## [Task details]
Omit every picture, and retype the lines that run from the beginning of the data below through the line containing "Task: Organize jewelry", inclusive.

## [Data below]
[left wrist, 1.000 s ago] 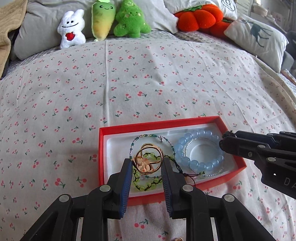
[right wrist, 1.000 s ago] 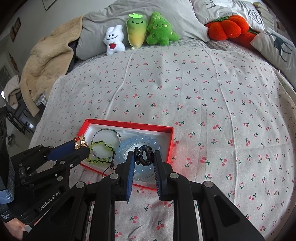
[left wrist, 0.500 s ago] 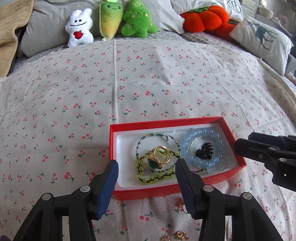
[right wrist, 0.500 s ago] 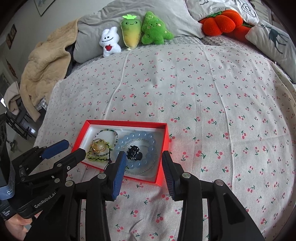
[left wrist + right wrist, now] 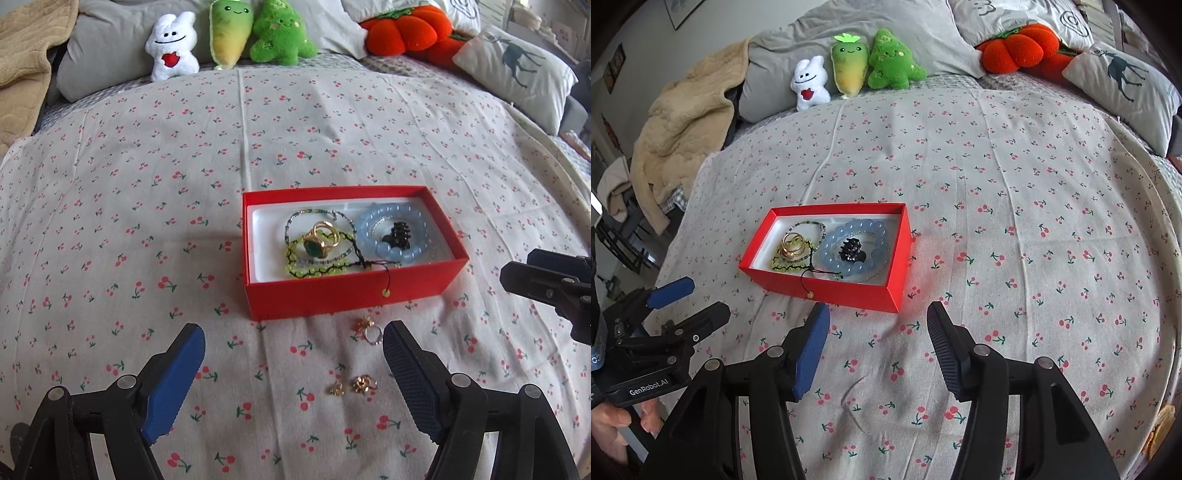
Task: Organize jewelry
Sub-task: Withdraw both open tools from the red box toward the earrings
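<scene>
A red box [image 5: 347, 293] [image 5: 827, 290] with a white lining sits on the cherry-print bedspread. Inside lie a gold ring with a green stone [image 5: 320, 242] [image 5: 792, 245], a yellow-green bracelet [image 5: 314, 271], a thin beaded chain [image 5: 295, 218], a pale blue bead bracelet [image 5: 397, 253] [image 5: 873, 254] and a black hair claw [image 5: 398, 236] [image 5: 851, 250]. Three small gold pieces lie on the bedspread before the box: one [image 5: 369, 330] near it, two [image 5: 337, 388] [image 5: 364, 384] closer. My left gripper [image 5: 293, 373] is open and empty above them. My right gripper [image 5: 877, 350] is open and empty, short of the box.
Plush toys [image 5: 229, 37] [image 5: 857, 70], an orange pumpkin cushion [image 5: 406, 31] and pillows [image 5: 517, 70] line the far edge of the bed. A beige blanket [image 5: 687, 122] lies at the far left. The other gripper shows at the right edge [image 5: 550, 288] and the lower left [image 5: 665, 332].
Both grippers opened and let go: the gold ring and the black hair claw now lie in the box. Both grippers have drawn back from the box and opened wider.
</scene>
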A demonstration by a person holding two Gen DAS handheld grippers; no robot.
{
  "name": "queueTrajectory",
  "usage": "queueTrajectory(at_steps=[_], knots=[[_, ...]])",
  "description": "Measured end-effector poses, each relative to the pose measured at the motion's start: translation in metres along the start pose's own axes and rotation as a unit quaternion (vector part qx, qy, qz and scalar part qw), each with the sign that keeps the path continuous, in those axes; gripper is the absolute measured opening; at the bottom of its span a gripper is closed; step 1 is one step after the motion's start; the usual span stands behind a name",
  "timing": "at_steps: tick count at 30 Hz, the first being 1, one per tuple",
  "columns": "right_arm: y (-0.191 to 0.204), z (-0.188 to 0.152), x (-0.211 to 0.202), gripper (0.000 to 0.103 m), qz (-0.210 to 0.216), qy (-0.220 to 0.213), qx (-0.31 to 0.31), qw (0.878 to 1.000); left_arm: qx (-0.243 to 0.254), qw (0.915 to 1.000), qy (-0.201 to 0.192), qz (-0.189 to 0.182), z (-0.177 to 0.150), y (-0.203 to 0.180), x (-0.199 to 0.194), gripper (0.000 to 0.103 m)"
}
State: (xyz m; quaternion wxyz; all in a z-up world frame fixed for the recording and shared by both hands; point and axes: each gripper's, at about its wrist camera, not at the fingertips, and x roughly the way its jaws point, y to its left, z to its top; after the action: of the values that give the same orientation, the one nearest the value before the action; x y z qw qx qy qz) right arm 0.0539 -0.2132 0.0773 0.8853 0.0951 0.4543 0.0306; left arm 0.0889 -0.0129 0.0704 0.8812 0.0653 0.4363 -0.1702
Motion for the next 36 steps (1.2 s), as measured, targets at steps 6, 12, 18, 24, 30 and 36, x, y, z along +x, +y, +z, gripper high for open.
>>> queueTrajectory(at_steps=[6,12,18,24,30,36], knots=[[0.003,-0.021,-0.004,0.059,-0.002,0.003,-0.006,1.0,-0.007,0.9999,0.016,0.0,-0.023,0.007,-0.001,0.087],[0.006,-0.041,0.006,0.059,-0.003,0.009,-0.011,1.0,-0.023,0.9993,0.029,-0.007,-0.048,0.014,0.009,0.087],[0.005,-0.055,0.024,0.059,-0.003,0.019,-0.011,1.0,-0.019,0.9993,0.025,-0.022,-0.069,0.004,0.017,0.085],[-0.001,-0.063,0.038,0.059,-0.003,0.03,-0.009,1.0,0.008,0.9967,0.028,-0.076,-0.076,-0.027,0.025,0.042],[-0.01,-0.064,0.046,0.059,-0.001,0.038,-0.002,0.999,0.001,0.9946,0.045,-0.094,-0.073,-0.044,0.049,0.029],[-0.013,-0.063,0.052,0.059,-0.001,0.043,-0.003,0.999,-0.017,0.9968,0.036,-0.07,-0.064,-0.042,0.062,0.029]])
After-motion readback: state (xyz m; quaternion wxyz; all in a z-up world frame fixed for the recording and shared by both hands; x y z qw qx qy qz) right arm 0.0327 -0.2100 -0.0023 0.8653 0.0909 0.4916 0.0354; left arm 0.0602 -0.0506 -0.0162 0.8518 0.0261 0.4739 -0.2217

## [Output below]
[left wrist, 1.000 s ago] 
[right wrist, 1.000 s ago] 
[left wrist, 0.500 s ago] 
[right wrist, 0.500 s ago] 
[left wrist + right wrist, now] 
Task: Organize jewelry

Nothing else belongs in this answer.